Written by Windy Locke
As an avid traveler and lover of adventure, our lives changed when the world suddenly slowed down and all of our travel plans evaporated before our eyes. At first we held on to hope as plan A turned into plan B and then we watched as plan B slipped through our fingers too. I’ll be honest, there was a lot of grief in the loss of those plans. Then there was a lot of guilt for feeling grief over vacationing when there were so many more important things going on in the world.
After mourning those losses and making peace with the guilt of it all, it was time to move on and figure out what adventure could look like in a disconnected world. How can we experience wonder and adventure close to home? What new and exciting things could we learn and perhaps more importantly how do I continue to build the resilience, independence and confidence in my child that we gain so abundantly in our travels?

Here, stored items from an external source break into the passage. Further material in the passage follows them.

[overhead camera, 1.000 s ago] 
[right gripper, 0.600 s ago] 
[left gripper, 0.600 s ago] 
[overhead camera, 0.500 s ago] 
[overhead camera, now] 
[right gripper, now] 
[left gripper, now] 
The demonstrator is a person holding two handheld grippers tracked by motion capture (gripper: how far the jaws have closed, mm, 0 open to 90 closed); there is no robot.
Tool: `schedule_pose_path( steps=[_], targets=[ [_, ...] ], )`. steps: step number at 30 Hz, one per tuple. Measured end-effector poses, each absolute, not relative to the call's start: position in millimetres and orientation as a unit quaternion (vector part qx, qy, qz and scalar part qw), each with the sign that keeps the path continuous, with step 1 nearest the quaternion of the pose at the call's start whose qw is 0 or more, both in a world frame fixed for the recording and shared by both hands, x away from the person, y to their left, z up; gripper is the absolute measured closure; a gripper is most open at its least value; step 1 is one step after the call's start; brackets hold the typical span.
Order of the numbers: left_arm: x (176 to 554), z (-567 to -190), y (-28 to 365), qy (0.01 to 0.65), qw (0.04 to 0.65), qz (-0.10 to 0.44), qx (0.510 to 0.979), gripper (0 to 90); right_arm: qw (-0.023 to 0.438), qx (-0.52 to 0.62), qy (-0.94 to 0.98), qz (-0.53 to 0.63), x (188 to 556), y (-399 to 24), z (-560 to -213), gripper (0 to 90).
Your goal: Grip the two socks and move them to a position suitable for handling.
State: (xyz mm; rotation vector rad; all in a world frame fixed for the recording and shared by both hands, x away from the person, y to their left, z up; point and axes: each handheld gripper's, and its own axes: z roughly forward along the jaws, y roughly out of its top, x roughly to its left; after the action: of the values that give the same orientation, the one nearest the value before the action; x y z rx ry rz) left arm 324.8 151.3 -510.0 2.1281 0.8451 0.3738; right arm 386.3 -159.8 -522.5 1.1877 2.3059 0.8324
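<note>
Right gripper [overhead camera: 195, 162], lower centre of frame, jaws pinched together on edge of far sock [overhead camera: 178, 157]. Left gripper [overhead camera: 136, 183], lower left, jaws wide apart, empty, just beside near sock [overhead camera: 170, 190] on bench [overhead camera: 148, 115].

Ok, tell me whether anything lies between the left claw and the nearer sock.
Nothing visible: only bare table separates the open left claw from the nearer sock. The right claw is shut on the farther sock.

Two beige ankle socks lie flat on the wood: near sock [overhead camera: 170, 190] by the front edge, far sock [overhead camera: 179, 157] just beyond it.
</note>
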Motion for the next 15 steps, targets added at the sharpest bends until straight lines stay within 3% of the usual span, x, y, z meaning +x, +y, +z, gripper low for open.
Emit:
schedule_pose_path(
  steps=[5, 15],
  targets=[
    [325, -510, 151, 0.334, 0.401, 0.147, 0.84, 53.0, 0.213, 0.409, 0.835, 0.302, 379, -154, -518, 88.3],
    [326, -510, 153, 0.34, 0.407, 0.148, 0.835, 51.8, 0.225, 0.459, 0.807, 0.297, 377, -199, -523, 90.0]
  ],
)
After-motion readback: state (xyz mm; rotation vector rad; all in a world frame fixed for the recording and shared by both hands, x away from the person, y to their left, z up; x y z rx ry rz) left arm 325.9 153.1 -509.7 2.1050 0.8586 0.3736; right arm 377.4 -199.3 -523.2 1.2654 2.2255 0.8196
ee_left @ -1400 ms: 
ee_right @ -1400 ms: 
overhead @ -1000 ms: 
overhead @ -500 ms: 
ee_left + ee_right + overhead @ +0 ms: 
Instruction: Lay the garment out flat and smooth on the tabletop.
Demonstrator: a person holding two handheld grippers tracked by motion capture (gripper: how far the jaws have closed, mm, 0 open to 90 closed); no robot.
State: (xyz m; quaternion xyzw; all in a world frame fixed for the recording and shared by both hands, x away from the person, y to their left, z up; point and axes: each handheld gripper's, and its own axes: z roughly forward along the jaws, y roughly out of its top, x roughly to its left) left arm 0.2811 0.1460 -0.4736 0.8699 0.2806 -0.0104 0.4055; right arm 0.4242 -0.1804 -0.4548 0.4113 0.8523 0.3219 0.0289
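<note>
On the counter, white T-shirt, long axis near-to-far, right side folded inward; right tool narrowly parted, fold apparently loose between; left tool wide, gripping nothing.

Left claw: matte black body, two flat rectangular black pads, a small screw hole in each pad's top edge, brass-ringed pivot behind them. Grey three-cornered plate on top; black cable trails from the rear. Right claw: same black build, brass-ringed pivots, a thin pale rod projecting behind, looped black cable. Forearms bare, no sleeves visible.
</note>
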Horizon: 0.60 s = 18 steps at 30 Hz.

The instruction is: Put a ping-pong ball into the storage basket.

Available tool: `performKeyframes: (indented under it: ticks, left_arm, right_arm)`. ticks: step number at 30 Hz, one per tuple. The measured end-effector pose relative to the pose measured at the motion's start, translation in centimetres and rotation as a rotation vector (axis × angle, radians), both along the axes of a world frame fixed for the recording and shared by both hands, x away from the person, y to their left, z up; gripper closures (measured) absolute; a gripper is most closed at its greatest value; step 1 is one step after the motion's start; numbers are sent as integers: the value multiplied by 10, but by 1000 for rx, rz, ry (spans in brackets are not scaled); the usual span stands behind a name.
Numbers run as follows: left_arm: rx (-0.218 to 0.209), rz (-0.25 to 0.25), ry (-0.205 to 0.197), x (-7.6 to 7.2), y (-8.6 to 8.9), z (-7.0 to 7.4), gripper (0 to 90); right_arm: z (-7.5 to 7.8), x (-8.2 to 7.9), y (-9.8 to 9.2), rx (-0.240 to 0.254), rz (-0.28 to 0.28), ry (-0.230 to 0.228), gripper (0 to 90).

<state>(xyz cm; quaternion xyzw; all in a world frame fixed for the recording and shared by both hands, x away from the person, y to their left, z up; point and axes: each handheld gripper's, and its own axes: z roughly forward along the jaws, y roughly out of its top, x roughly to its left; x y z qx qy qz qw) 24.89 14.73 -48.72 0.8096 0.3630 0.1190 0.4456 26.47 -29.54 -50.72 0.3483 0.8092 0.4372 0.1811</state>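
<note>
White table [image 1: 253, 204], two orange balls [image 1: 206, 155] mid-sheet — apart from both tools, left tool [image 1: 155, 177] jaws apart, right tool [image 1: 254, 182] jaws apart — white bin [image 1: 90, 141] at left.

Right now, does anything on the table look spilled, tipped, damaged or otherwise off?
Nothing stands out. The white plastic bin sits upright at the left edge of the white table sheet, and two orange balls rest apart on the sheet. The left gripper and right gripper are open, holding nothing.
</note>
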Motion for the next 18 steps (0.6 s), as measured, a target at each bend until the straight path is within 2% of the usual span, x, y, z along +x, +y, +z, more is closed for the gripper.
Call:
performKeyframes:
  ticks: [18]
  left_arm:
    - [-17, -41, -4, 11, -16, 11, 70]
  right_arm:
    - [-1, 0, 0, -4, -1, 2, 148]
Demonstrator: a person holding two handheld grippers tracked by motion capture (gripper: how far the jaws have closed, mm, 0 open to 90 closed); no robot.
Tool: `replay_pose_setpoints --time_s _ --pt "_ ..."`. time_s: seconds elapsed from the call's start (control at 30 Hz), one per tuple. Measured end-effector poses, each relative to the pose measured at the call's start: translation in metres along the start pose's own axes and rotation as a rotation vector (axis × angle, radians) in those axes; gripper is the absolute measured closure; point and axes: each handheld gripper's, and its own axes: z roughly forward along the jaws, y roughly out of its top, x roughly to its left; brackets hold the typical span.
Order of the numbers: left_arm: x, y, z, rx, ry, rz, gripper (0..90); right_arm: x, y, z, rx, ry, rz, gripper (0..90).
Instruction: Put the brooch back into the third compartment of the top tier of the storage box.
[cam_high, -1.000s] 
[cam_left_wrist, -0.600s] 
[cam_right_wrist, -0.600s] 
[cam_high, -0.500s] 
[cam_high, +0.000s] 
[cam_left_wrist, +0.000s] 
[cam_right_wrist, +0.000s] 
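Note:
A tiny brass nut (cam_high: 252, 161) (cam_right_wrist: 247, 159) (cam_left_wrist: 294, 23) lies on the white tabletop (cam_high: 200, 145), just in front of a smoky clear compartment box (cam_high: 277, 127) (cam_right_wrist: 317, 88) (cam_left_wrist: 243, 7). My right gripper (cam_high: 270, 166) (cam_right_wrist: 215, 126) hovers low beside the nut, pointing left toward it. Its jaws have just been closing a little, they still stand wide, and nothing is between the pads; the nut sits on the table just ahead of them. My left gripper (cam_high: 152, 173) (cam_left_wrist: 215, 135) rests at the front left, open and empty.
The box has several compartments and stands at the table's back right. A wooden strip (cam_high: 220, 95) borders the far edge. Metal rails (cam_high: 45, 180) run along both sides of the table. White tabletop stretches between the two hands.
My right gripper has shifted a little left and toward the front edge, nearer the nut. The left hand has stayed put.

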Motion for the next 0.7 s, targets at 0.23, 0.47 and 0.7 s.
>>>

The answer, for us, took a surprisingly nostalgic turn to my own childhood. A seemingly simpler time where summers meant sprinklers and bike rides, homemade ice cream, climbing trees and back yard camping under the stars. It wasn’t just us either. My social media filled up with families enjoying learning new things and having new adventures at home together. I realized that while my world view was limited as a child, my imagination and independence was not. It takes courage to try new things and fail and get back up again. The confidence gained from mastering new skills is immeasurable. I found myself allowing extra freedoms and opportunities for independence too as I recalled the practically free-range parenting that was the norm of my childhood. While kids staying out until the street lights come on is a bit much for me and most of the parents I know today, there are lessons to be learned from that style of parenting, my friends.
I expect and hope that someday soon we will be out in the world again, discovering new places, meeting new people and trying new things in places far from home. Until then, we will take in all of the life lessons that home has to offer and try to appreciate the joy of simple and slow.